_WHAT TO WORK ON_. Please take the lines from the one holding "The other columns" through the one holding "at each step" in the data below and copy them exactly.

_INFORMATION GIVEN_.
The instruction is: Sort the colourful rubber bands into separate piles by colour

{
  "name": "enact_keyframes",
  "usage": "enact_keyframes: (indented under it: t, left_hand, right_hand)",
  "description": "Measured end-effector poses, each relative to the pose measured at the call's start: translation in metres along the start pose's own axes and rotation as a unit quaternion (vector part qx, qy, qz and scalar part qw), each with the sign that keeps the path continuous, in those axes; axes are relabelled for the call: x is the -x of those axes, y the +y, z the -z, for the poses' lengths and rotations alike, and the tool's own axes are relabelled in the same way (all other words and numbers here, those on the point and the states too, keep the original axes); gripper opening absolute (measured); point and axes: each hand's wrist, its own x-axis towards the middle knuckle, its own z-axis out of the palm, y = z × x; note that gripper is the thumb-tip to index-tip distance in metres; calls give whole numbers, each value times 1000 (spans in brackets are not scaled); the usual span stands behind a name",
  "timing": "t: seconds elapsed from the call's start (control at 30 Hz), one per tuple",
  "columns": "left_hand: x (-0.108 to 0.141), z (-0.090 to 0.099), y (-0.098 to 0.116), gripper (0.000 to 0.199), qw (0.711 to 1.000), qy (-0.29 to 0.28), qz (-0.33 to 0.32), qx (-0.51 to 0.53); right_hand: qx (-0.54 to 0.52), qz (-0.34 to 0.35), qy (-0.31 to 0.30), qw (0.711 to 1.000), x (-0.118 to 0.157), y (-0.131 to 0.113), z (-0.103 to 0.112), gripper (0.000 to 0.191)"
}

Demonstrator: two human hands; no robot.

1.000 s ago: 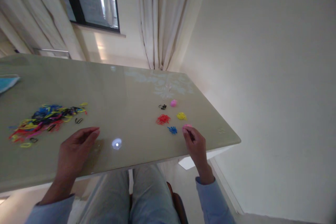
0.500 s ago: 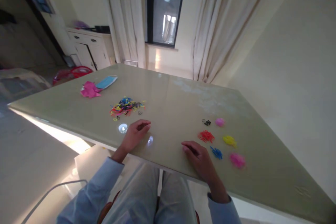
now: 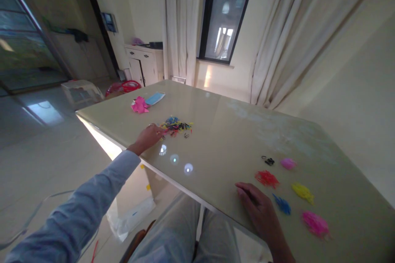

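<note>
A mixed pile of small coloured rubber bands (image 3: 176, 125) lies on the left part of the table. My left hand (image 3: 149, 135) reaches to the near left edge of this pile, fingers drawn together and fingertips touching the bands. Whether a band is pinched there is too small to see. My right hand (image 3: 257, 203) rests on its side near the front edge, loosely curled, a gap showing between thumb and fingers. Beside it are heaps sorted by colour: red bands (image 3: 267, 178), blue bands (image 3: 282, 204), black bands (image 3: 269, 161), yellow bands (image 3: 303, 192), light pink bands (image 3: 288, 163) and bright pink bands (image 3: 315, 222).
Behind the mixed pile lie a crumpled pink wrapper (image 3: 140, 105) and a blue face mask (image 3: 155, 98). The pale glossy table (image 3: 216, 144) reaches towards the curtains (image 3: 180, 24). A white cabinet (image 3: 145, 63) and a red plastic item (image 3: 131, 86) stand beyond its left side.
My left hand has moved left and forward, from the table's front area to the mixed pile. My right hand stays beside the sorted heaps. The view has turned left.
</note>
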Motion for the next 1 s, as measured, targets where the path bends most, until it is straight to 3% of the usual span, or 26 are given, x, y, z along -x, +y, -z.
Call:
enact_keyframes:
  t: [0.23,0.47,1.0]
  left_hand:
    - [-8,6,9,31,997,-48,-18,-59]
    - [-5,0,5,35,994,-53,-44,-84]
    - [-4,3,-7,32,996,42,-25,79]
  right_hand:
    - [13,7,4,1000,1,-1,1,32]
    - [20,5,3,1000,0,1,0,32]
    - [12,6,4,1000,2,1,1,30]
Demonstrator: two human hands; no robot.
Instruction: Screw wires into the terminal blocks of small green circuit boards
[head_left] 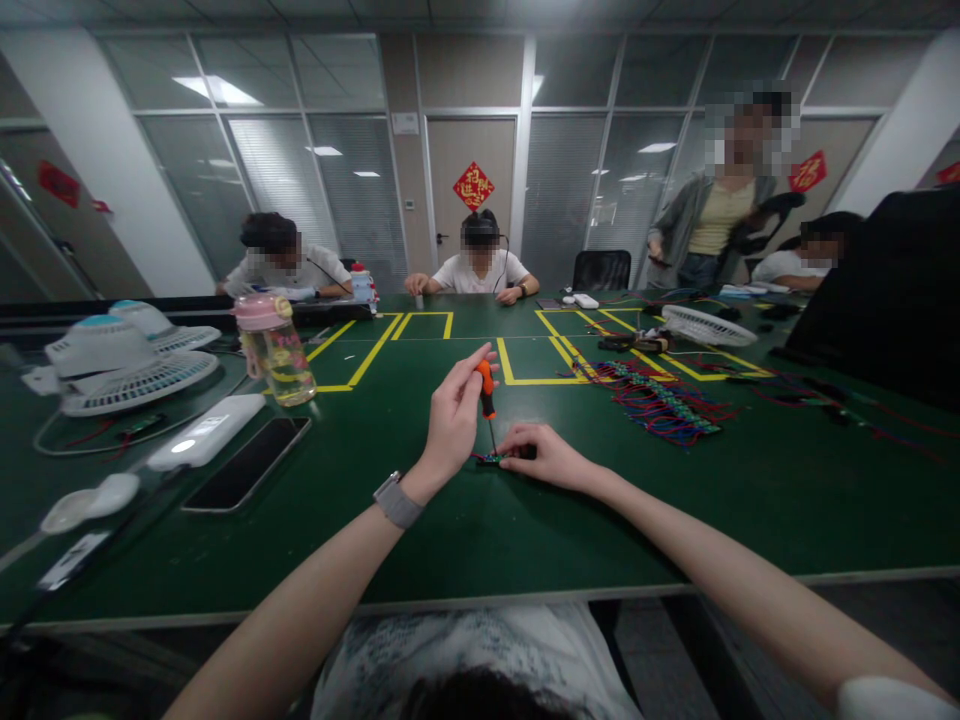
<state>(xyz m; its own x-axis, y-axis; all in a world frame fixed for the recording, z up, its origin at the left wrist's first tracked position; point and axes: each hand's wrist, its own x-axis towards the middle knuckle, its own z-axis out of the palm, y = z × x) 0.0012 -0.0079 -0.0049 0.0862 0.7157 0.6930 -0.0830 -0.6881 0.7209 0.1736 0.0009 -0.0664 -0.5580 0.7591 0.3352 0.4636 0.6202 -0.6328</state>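
The left hand (455, 405) holds a screwdriver (487, 390), with its thumb and fingers closed around the handle and the long fingers pointing up. The handle is fat and bright orange at the top, then black lower down, with a bit of orange at its bottom end. A thin, straight metal rod comes out of it and points down, leaning just a little. The rod's tip meets a small circuit board (489, 461), which is on the green table (570, 550) in front of the person. The board is short, dark and green, with tiny bits on top that are too small to make out. A little bit of red wire sticks out at its left end. The right hand (551, 455) is down low, with its thumb and pointing finger close together at the board's right end. I cannot tell if they pinch the board or only press on it. Farther right lies a big bunch of green boards (664, 398) with many red and blue wires.
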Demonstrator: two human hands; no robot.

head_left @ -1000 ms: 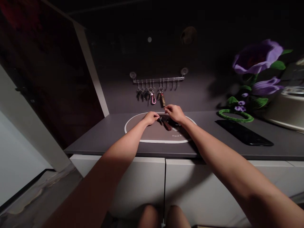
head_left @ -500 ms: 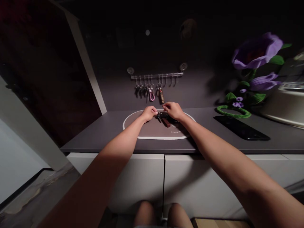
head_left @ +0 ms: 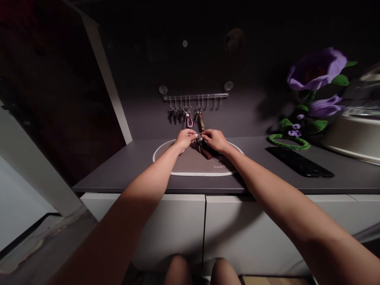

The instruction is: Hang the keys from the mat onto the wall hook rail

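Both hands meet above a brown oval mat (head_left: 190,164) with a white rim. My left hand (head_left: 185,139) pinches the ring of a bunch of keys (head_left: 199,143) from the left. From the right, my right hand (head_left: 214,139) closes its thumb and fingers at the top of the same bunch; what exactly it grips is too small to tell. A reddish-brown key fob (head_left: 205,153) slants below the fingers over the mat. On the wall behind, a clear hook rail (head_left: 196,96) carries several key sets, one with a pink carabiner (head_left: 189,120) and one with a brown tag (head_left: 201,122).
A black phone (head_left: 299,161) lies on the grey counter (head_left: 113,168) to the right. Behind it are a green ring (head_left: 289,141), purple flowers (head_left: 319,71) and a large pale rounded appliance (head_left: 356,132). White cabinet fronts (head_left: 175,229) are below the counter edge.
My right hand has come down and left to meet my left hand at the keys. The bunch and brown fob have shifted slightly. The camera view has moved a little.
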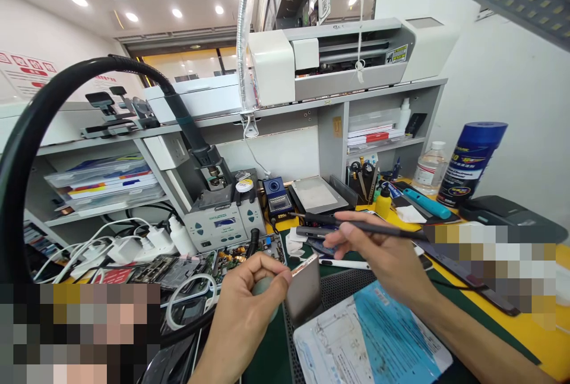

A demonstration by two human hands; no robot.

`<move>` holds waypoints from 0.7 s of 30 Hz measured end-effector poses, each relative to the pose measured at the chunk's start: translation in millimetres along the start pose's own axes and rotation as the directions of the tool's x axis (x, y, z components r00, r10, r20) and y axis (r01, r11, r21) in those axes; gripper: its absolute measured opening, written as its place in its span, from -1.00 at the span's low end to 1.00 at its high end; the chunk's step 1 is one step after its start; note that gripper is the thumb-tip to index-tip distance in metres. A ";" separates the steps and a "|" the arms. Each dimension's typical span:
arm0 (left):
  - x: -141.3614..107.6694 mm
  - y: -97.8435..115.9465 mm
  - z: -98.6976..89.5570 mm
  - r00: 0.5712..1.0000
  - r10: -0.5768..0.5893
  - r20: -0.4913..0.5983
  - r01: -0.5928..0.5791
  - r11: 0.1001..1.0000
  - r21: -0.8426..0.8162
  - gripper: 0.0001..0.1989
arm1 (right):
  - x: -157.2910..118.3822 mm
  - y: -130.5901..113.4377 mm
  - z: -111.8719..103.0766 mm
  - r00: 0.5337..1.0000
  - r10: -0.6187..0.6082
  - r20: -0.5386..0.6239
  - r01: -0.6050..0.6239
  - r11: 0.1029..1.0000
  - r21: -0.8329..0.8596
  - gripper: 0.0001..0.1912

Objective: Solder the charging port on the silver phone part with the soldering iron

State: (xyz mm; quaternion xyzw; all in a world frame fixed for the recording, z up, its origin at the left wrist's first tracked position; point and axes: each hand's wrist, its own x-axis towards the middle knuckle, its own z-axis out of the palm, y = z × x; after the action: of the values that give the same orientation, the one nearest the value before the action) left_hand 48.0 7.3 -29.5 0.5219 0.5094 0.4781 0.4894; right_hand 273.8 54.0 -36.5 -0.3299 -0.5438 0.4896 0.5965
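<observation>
My left hand (249,307) is closed, thumb and forefinger pinching at the upper corner of a grey phone (304,290) that stands tilted on edge. Something pale green and round (265,286) shows partly inside the curled fingers; its kind is unclear. In my right hand (378,250) lies a slim black soldering iron (369,227), gripped like a pen. Its thin metal tip points left, above and apart from the phone. Below the right hand, a blue and white printed packet (369,336) rests on the black perforated mat (342,283).
A grey hot-air station (222,227) and small blue soldering station (276,197) stand behind the hands. Circuit boards (178,274) and a white ring cable (191,298) lie left. A blue spray can (472,164) and clear bottle (430,167) stand right. A black hose (53,81) arches at left.
</observation>
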 end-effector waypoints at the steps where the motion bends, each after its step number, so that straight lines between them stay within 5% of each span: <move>1: 0.6 -1.6 -0.8 1.000 0.006 0.011 -0.006 1.000 0.001 -0.72 | 2.5 -3.2 -4.6 1.000 -0.008 -0.014 0.009 0.999 0.046 -0.75; 5: 1.3 -5.7 -3.1 0.999 0.026 0.019 -0.026 1.000 -0.004 -0.74 | 9.2 -15.9 -21.2 0.999 0.024 -0.031 -0.018 0.984 0.176 -0.65; 10: 0.4 -5.0 -3.4 0.999 0.008 0.049 -0.007 1.000 -0.008 -0.75 | 6.8 -18.3 -27.3 0.997 0.073 -0.012 -0.067 0.964 0.257 -0.77; 17: -0.5 -2.0 -0.6 1.000 -0.007 -0.011 0.007 1.000 -0.029 -0.75 | 5.1 -16.9 -32.6 0.977 0.189 0.096 -0.208 0.942 0.263 -0.75; 21: -0.8 -4.3 -0.7 1.000 0.014 -0.009 -0.014 1.000 -0.017 -0.77 | 6.6 -16.2 -34.1 0.982 0.175 0.076 -0.189 0.945 0.268 -0.84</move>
State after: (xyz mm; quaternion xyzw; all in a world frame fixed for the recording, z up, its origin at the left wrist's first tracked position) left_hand 47.1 6.5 -33.8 0.5194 0.5038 0.4881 0.4881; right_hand 310.2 60.0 -25.9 -0.2804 -0.4529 0.6215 0.5745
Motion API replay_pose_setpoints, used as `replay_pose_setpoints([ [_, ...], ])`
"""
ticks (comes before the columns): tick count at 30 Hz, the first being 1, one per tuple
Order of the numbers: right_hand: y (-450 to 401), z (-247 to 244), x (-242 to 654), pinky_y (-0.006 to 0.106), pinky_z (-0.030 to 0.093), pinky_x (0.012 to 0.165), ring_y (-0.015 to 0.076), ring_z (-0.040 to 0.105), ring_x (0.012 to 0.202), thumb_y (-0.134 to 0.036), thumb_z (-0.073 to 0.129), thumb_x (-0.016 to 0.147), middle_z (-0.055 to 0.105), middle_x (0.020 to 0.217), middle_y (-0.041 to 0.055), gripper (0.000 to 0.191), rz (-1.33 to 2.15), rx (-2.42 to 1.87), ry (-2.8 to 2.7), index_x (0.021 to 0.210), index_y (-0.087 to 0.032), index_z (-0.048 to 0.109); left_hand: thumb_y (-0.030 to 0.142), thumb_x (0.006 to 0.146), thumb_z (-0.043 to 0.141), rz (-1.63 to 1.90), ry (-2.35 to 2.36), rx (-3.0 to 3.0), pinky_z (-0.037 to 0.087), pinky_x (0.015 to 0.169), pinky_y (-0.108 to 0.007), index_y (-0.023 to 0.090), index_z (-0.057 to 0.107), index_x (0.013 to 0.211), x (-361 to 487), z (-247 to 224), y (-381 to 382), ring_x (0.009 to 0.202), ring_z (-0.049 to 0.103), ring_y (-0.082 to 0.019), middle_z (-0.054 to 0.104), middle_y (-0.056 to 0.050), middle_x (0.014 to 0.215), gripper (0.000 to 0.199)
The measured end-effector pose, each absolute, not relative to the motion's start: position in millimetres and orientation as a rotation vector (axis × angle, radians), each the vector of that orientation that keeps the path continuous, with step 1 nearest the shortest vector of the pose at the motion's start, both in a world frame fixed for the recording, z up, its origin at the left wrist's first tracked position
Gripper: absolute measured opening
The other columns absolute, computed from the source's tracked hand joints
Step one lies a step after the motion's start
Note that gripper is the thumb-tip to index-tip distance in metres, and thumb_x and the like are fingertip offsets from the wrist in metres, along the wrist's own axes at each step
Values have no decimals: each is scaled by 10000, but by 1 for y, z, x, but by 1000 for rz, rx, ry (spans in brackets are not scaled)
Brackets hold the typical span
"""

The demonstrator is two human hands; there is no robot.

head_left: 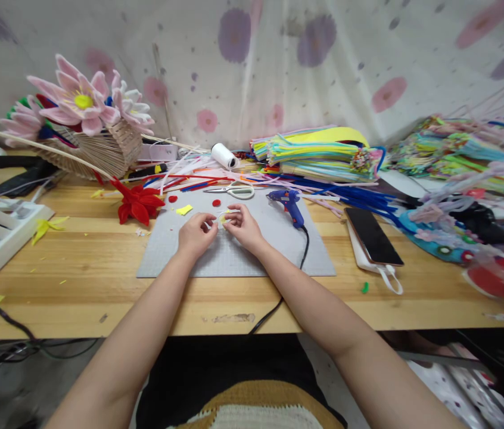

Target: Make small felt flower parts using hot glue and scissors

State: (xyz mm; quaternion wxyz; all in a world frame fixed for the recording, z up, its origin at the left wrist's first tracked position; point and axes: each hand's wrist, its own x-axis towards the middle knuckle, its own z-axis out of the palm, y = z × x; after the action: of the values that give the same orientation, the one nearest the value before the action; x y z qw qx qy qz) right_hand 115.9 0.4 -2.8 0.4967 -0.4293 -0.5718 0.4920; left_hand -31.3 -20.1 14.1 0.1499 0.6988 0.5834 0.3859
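Observation:
Over the grey cutting mat (234,262), my left hand (197,233) and my right hand (245,229) meet with bent, pinching fingers. A small pale yellow-white piece (222,218) shows between the fingertips, at the right hand's side; its kind is too small to tell. Whatever the left fingers pinch is hidden. Just beyond the hands lie two red bits, one of them a small red disc (216,203), and a yellow scrap (184,210). White-handled scissors (239,190) rest at the mat's far edge. A blue glue gun (288,204) lies to the right.
A red fuzzy flower (138,202) lies left of the mat, near a basket (100,152) of pink flowers. Bundled pipe cleaners (314,155) and a thread spool (224,156) line the back. A phone (373,235) is at right, a power strip (6,229) at left.

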Motion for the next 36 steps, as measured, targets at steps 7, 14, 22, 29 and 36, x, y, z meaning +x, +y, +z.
replay_pose_setpoints([
  [7,1,-4,116,265,465,681,69,549,634,-214,621,615,585,859,-25,435,1209,-1033,-1382,1002,-231,422,253,730,522,1166,1602,1902,433,622,-246,185,631,890,-34,11,-17,613,528,-103,628,-14,816,205],
  [14,0,-2,116,247,457,645,62,536,613,-214,629,602,577,833,-38,443,1236,-1018,-1364,991,-234,417,230,722,518,1236,1531,1835,436,563,-234,190,597,987,-34,11,-15,599,524,-82,599,-46,992,280],
  [22,-2,2,117,254,451,672,69,538,639,-224,640,592,573,828,-30,455,1266,-1016,-1322,992,-216,424,319,705,580,1071,1231,1521,410,463,-218,197,434,1138,-33,2,-12,451,513,-60,608,-7,858,473],
  [29,-1,-2,118,260,455,668,67,535,622,-204,616,608,572,829,-37,429,1214,-1030,-1385,991,-226,423,312,700,586,1144,1285,1574,378,465,-195,197,504,1036,-34,-3,-8,473,472,-56,550,37,717,365],
  [36,0,-3,117,248,451,648,57,527,600,-210,595,630,577,860,-32,409,1172,-1028,-1450,1001,-232,425,328,692,570,1136,1366,1605,344,475,-207,176,600,876,-35,-3,-6,499,453,-73,546,19,666,241],
])
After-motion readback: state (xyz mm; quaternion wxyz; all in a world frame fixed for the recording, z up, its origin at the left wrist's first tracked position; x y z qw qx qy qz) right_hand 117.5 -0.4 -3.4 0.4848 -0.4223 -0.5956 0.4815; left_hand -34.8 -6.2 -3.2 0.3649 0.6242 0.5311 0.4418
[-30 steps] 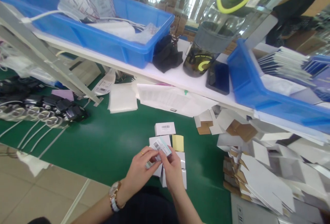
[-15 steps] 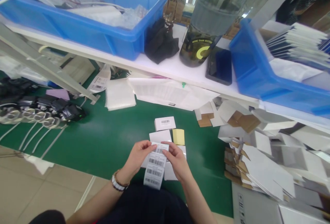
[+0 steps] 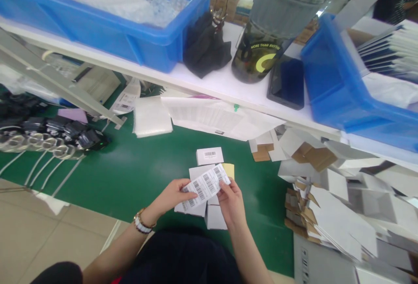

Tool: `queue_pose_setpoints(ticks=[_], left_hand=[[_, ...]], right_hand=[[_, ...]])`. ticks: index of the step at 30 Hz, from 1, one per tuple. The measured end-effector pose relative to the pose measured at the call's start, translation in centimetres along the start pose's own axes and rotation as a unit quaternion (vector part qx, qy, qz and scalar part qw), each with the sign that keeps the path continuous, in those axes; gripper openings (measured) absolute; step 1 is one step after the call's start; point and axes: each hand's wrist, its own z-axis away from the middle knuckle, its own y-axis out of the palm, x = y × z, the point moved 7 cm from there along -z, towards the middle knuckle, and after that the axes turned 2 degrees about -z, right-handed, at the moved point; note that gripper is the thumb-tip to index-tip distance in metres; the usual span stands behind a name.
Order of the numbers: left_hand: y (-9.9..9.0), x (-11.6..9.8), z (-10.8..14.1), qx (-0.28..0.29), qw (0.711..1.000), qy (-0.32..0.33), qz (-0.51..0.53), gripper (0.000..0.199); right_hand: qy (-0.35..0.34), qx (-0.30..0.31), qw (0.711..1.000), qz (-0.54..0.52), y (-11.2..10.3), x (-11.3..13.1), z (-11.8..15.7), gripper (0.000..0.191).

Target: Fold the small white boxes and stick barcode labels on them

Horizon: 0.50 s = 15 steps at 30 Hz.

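A strip of white barcode labels (image 3: 208, 184) slants between my two hands, its right end higher than its left. My left hand (image 3: 174, 196) pinches the lower left end, thumb on top. The upper right end is gripped between thumb and fingers of my right hand (image 3: 231, 201). Beneath the strip lie several small white boxes (image 3: 216, 218), partly covered by it and by my hands. A further white box (image 3: 209, 156) with a barcode label stands just beyond. Behind the strip's right end shows a yellow pad of paper (image 3: 229, 170).
A white shelf (image 3: 196, 84) crosses above the green table (image 3: 146, 162), bearing blue bins (image 3: 156, 35), a bottle (image 3: 257, 53) and a phone (image 3: 287, 81). Folded white cartons (image 3: 339, 214) pile up on the right. Black devices with cables (image 3: 65, 133) sit at left.
The label strip has turned from hanging down toward me to lying slantwise. My left hand now holds its lower left end; my right hand has moved slightly right with the other end.
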Motion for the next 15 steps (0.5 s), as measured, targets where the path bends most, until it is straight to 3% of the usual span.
queue_pose_setpoints(ticks=[3,5,7,9,12,13,15], left_hand=[[-2.6,1.0,0.1,-0.06,0.997,-0.031,0.031,0.036],[-4.3,0.5,0.2,-0.117,0.991,-0.009,0.069,0.038],[-5.1,-0.7,0.4,-0.132,0.99,0.02,0.043,0.039],[-4.4,-2.3,0.6,-0.086,0.994,0.043,-0.052,0.036],[-1.7,-4.0,0.9,0.029,0.978,0.07,-0.196,0.034],[-0.8,-4.4,1.0,0.055,0.971,0.078,-0.22,0.035],[0.4,-5.0,1.0,0.075,0.968,0.092,-0.223,0.039]], right_hand=[[0.011,0.0,1.0,0.028,-1.6,-0.3,0.5,0.027],[0.052,0.062,0.988,0.129,-2.2,-1.2,1.2,0.029],[0.091,0.133,0.956,0.245,-2.4,-2.2,2.1,0.042],[0.056,0.155,0.927,0.338,-2.1,-1.7,2.6,0.06],[-0.084,0.146,0.898,0.406,0.1,0.8,2.7,0.076],[-0.101,0.163,0.888,0.418,1.1,1.0,2.8,0.075],[-0.082,0.212,0.868,0.441,2.9,0.1,2.9,0.049]])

_TASK SOLUTION_.
The other columns absolute, computed from the source's tracked hand joints
Step one lies a step after the motion's start
Note that gripper is the thumb-tip to index-tip distance in metres, and thumb_x and the like are fingertip offsets from the wrist in metres, along the wrist's own axes at each step

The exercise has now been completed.